Every line in the data below from the one containing "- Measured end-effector" down to the one containing "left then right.", both included, must be retyped exactly; no other line is to appear.

Segment Open

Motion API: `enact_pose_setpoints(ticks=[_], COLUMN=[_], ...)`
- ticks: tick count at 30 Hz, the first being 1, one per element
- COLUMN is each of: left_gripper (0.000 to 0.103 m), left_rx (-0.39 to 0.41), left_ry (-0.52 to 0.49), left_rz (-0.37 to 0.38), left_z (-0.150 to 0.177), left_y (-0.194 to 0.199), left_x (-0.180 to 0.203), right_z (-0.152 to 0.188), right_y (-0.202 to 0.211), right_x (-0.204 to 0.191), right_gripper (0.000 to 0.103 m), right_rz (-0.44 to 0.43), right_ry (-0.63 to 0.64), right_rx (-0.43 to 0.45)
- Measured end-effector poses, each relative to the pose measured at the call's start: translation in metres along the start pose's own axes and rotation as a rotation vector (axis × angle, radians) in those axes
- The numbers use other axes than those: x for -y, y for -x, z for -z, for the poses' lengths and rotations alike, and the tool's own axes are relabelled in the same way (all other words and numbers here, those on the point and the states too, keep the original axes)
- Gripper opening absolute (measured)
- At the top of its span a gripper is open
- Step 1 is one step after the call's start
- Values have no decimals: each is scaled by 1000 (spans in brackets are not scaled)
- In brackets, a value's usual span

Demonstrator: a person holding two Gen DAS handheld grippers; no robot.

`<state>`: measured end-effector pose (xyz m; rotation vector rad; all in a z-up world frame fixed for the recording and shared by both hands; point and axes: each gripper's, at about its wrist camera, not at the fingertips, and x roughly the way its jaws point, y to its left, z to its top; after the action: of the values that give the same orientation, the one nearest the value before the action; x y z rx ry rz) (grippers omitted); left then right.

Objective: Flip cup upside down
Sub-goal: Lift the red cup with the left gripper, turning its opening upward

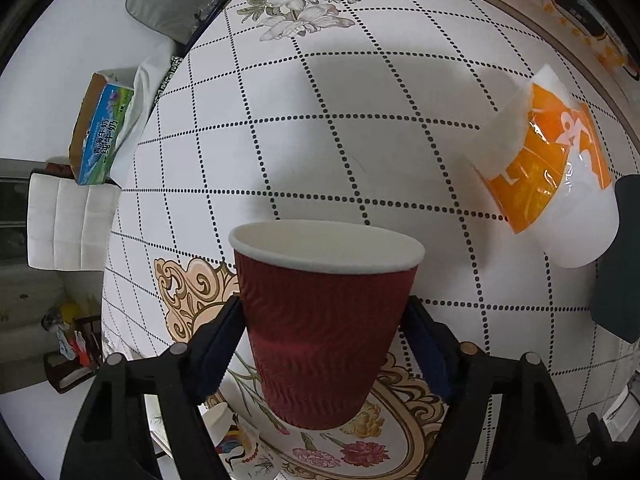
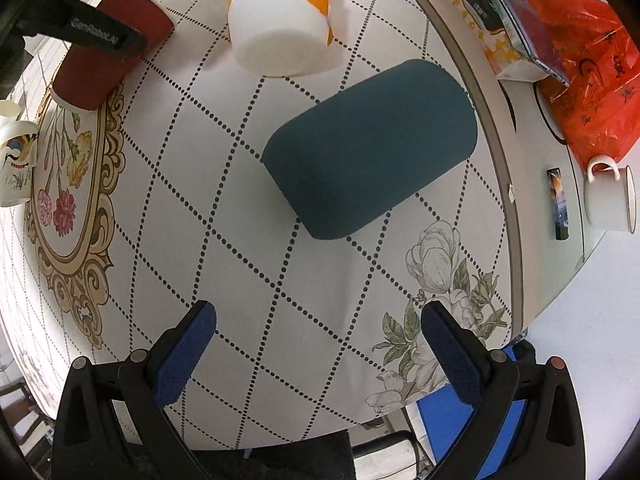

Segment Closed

TASK RESULT =>
- Measured end-effector poses, each relative to the pose measured at the call's start: translation in metres along the start pose's own axes and rotation as a rotation vector (axis × angle, radians) in those axes
- The numbers use other axes than those: x for -y, y for -x, z for -z, for the poses' lengths and rotations alike, and the tool's own axes are relabelled in the same way (all other words and numbers here, those on the point and the states too, keep the original axes)
- Gripper opening absolute (measured)
- At the top of its span a gripper is open
- Step 1 is one step after the call's start
- Values have no decimals: each is scaled by 1000 (spans in brackets are not scaled)
- In brackets, a value's usual span

Demonstrator: a person holding two Gen DAS handheld grippers; no robot.

`<state>`: measured end-effector pose (xyz m; rotation vector rad; all in a z-up world frame fixed for the recording and shared by both hands; point and axes: each gripper's, at about its wrist camera, not at the fingertips, and x roughly the way its jaws point, y to its left, z to its top; after the action: of the values that give the same orientation, the one nearest the value before the action; x y z rx ry rz) (grippers omitted); left then right.

The response to this exercise is done.